Questions, lots of questions
December 11, 2007
Accountability is an essential part of democratic government, but it's not always popular among those to whom it applies. In Washington, officials often find that what they did yesterday, they want everyone to forget tomorrow.
New revelations related to the CIA's interrogation of Al Qaeda suspects suggest that evading responsibility remains standard procedure inside the Beltway.
Last week, the agency confirmed that in 2005 it destroyed videotapes of the interrogation of two Al Qaeda suspects, interrogations that may have used methods deemed to be illegal. CIA Director Michael Hayden said the tapes presented a "serious security risk," because if they had become public, they would have exposed agency employees and their families "to retaliation from Al Qaeda."
But keeping secrets -- including secrets needed to protect its own people -- is something the CIA does, and is supposed to do, every day. A more plausible explanation is that someone thought it was best to get rid of evidence that someday might be used against the agency by Congress or the courts.
Those officials apparently were willing to defy anyone who tried to identify and assess what agency interrogators -- and their superiors -- had done. White House counsel Harriet Miers had reportedly advised against destroying the tapes, and Rep. Jane Harman, who was the top Democrat on the House Intelligence Committee at the time, said she had warned the CIA against destroying tapes of interrogations.
The Sept. 11 commission asked for material of this nature and, executive director Philip Zelikow says, "no tapes were acknowledged or turned over." The New York Times reported the chief of the CIA's clandestine service ordered the destruction without even notifying the CIA's own chief lawyer. After the story broke, the Justice Department and the agency launched inquiries, raising the possibility of obstruction of justice charges down the road.
There is no possible way to justify deep-sixing evidence to keep it out of the hands of duly constituted authorities that may want to see it. But another revelation offered a possible explanation for why the CIA would behave this way.
The Washington Post reported Sunday that interrogation methods now widely reviled on Capitol Hill evoked very different reactions in September 2002, when the horror of the Sept. 11, 2001, attacks was fresh. Back then, four senior members of Congress -- including Nancy Pelosi, now speaker of the House -- got a thorough briefing on waterboarding and other techniques used to extract critical information from terror suspects.
Their response? No one objected, and "at least two lawmakers in the room asked the CIA to push harder," two U.S. officials told the Post.
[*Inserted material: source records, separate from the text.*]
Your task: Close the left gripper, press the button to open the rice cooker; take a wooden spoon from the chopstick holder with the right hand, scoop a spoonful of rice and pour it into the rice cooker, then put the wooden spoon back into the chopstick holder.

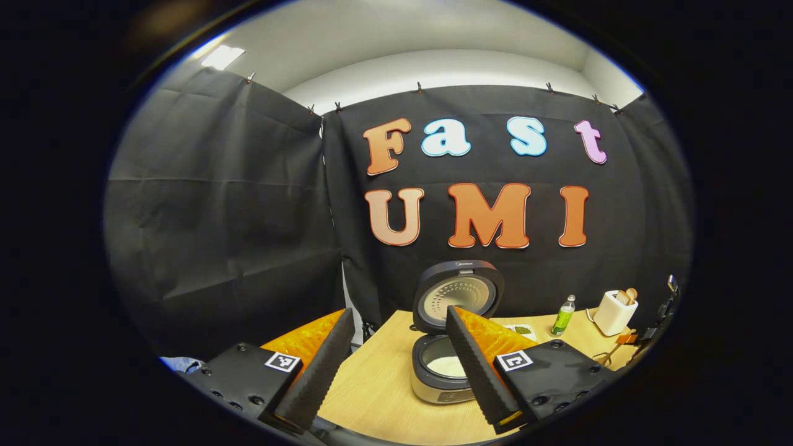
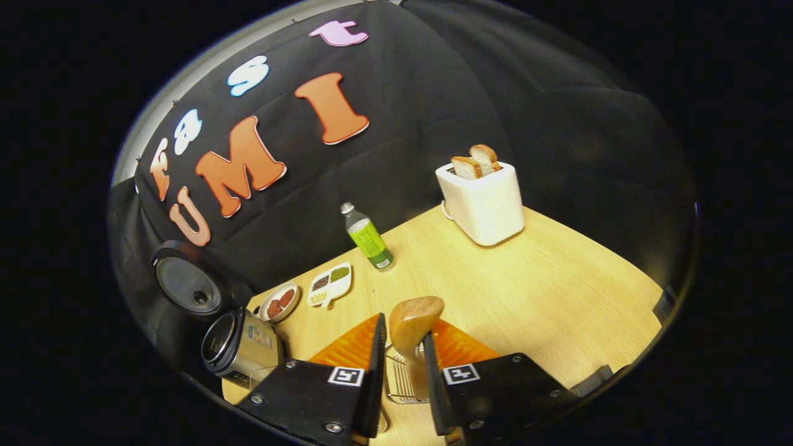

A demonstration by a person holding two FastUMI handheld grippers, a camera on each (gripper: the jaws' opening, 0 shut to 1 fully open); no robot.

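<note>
While your right gripper (image 2: 401,371) clamps both fingers on the wooden spoon (image 2: 414,322) over the wire chopstick holder (image 2: 403,387) at 6 o'clock, your left gripper (image 1: 396,365) hangs with fingers spread wide, empty. Beyond it at 6 o'clock the rice cooker (image 1: 441,371) sits lid-up on the wooden table (image 1: 372,384), white rice inside. A green bottle (image 2: 368,238) stands at 12 o'clock, the toaster (image 2: 483,201) at 1. Labels are too small to read.
</note>
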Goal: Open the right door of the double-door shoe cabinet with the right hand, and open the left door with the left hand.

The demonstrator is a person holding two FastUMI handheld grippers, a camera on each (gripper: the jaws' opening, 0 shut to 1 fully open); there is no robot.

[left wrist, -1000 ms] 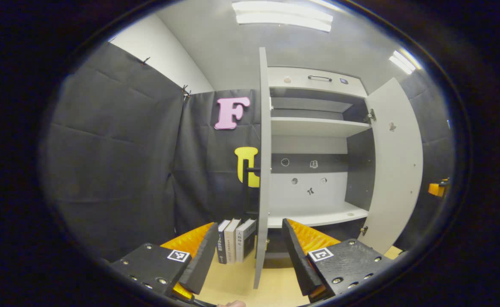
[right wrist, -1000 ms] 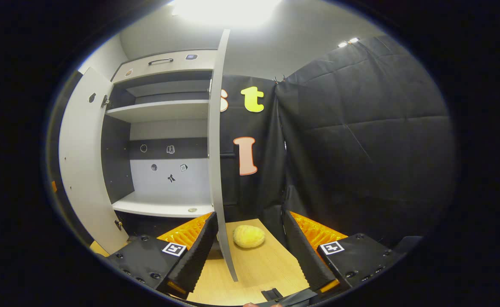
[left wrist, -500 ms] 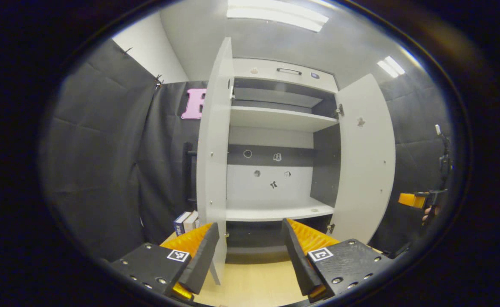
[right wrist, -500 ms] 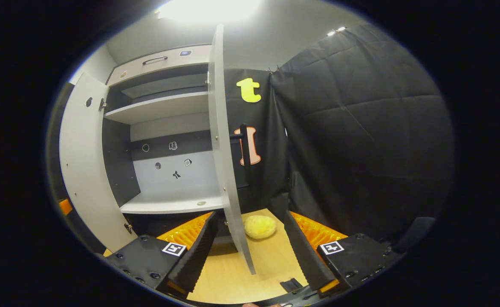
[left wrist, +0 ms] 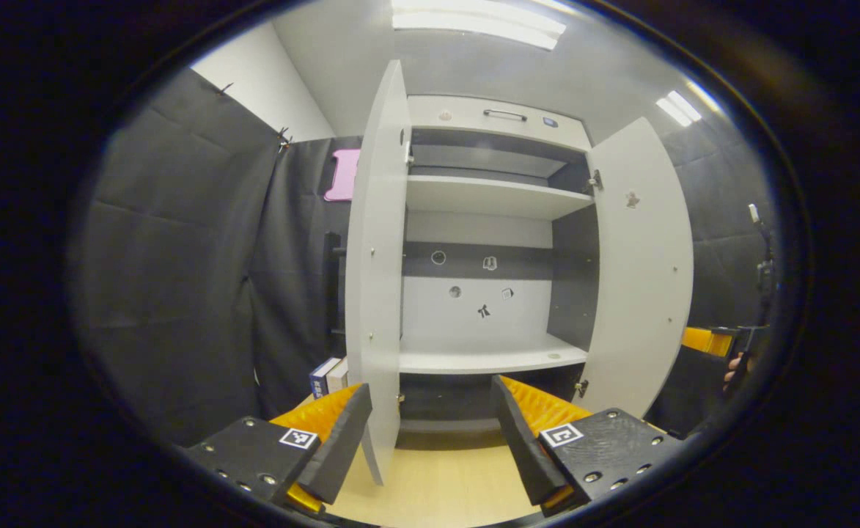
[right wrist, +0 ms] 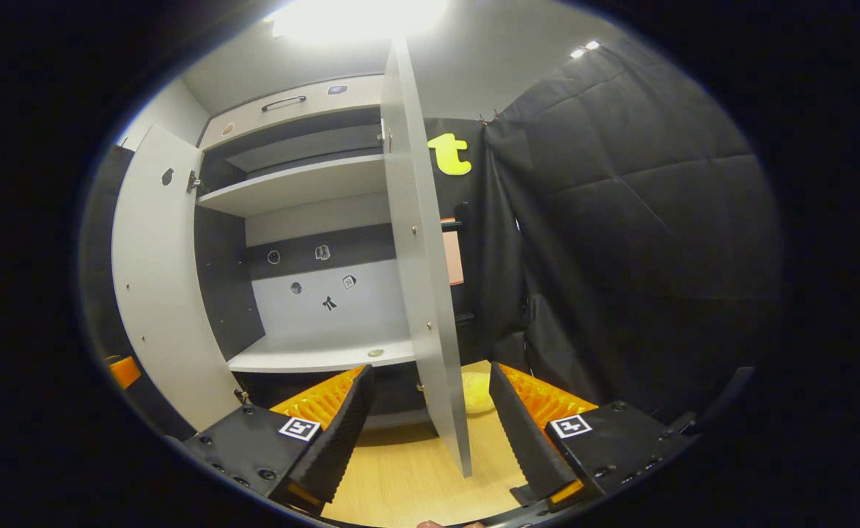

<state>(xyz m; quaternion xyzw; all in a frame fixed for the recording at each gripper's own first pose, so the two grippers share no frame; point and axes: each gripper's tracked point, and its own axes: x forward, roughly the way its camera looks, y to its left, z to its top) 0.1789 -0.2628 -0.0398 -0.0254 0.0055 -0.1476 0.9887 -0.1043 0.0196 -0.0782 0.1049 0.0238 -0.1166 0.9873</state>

The CIA held some 30 briefings in all for members of Congress who had oversight of national intelligence agencies. "Officials present during the meetings described the reaction as mostly quiet acquiescence, if not outright support," the Post reported.
Today, some leaders of Congress are expressing outrage at harsh interrogation techniques, and working on legislation specifically to ban waterboarding. Some members obviously find such tactics more dispensable now than they did five years ago.
Some people at the CIA may have feared its employees were liable to being judged by retroactive standards. That prospect is not an excuse for a cover-up of possible wrongdoing. The Justice Department is right to investigate how the tapes were destroyed and who made the decision.
But while it's truth-telling time, let's hear the members of Congress, Democrats and Republicans, give a thorough timeline of what they knew about interrogations. Let's hear what they allowed to take place. Let's hear them explain why anti-terrorism efforts they thought were necessary in 2002 are unacceptable today.